On Thu, 04 Jun 2015 10:15:36 +0300
Alexander <misterep...@gmail.com> wrote:

> Hello. It is said on the Debian website, that contrib and non-free
> packages get security updates whenever it is possible, some of these
> packages are maintained by official Debian teams (for example,
> firmware-linux-nonfree is maintained by Debian Kernel Team). Seems like
> the only practical difference in Debian's attitude to contrib/non-free
> is that packages from contrib/non-free cannot be included in official
> Debian installation images and there is no difference in how Debian
> supports main, contrib, non-free. Am I right?
> Thank you.

No, you're mistaken. Every package should be maintained by someone (or
by some team) or it's excluded from the Debian archive.

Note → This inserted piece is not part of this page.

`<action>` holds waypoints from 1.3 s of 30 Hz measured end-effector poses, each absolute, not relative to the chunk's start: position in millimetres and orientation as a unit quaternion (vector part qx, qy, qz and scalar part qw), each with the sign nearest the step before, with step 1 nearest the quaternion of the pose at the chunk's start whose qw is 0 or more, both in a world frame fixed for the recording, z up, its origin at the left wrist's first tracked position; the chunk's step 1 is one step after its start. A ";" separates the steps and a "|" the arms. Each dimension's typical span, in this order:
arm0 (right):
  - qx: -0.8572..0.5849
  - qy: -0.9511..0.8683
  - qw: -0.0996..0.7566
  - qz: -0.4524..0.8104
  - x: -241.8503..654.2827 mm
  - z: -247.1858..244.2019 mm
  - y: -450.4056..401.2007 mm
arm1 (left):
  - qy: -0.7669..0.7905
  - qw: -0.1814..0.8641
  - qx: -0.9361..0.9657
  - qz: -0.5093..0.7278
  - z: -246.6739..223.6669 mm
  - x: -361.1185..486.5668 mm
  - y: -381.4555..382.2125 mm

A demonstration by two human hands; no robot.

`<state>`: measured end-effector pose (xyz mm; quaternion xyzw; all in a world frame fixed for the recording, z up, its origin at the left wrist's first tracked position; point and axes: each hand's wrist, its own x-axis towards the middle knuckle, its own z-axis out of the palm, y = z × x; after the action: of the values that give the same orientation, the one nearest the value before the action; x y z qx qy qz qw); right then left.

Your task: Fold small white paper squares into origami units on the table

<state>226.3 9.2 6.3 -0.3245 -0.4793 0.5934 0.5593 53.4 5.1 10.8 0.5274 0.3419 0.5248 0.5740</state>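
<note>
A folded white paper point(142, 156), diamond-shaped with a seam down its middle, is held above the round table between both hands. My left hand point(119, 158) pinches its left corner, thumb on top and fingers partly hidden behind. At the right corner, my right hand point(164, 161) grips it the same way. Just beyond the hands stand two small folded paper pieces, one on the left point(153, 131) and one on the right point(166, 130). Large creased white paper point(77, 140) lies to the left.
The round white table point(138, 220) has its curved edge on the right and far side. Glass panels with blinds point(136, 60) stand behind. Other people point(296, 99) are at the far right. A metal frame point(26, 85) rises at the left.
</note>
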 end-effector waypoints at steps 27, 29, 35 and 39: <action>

The main difference between 'main' and 'non-free' is that 'main'
software's source can be modified by maintainer (and of course, any
end-user if said user wishes to do so). 'non-free' software may lack
the source entirely.

'contrib' serves as a shim between 'main' and 'non-free' in a sense
that by itself 'contrib' software is free (as in 'liberty'), but it's
useless without 'non-free'.

In terms of support it means that every time some bad vulnerability is
discovered - 'main' software can be patched at once. For 'non-free'
software everyone is left at the mercy of software vendor. For
'contrib' it depends on the scale of possible breakage.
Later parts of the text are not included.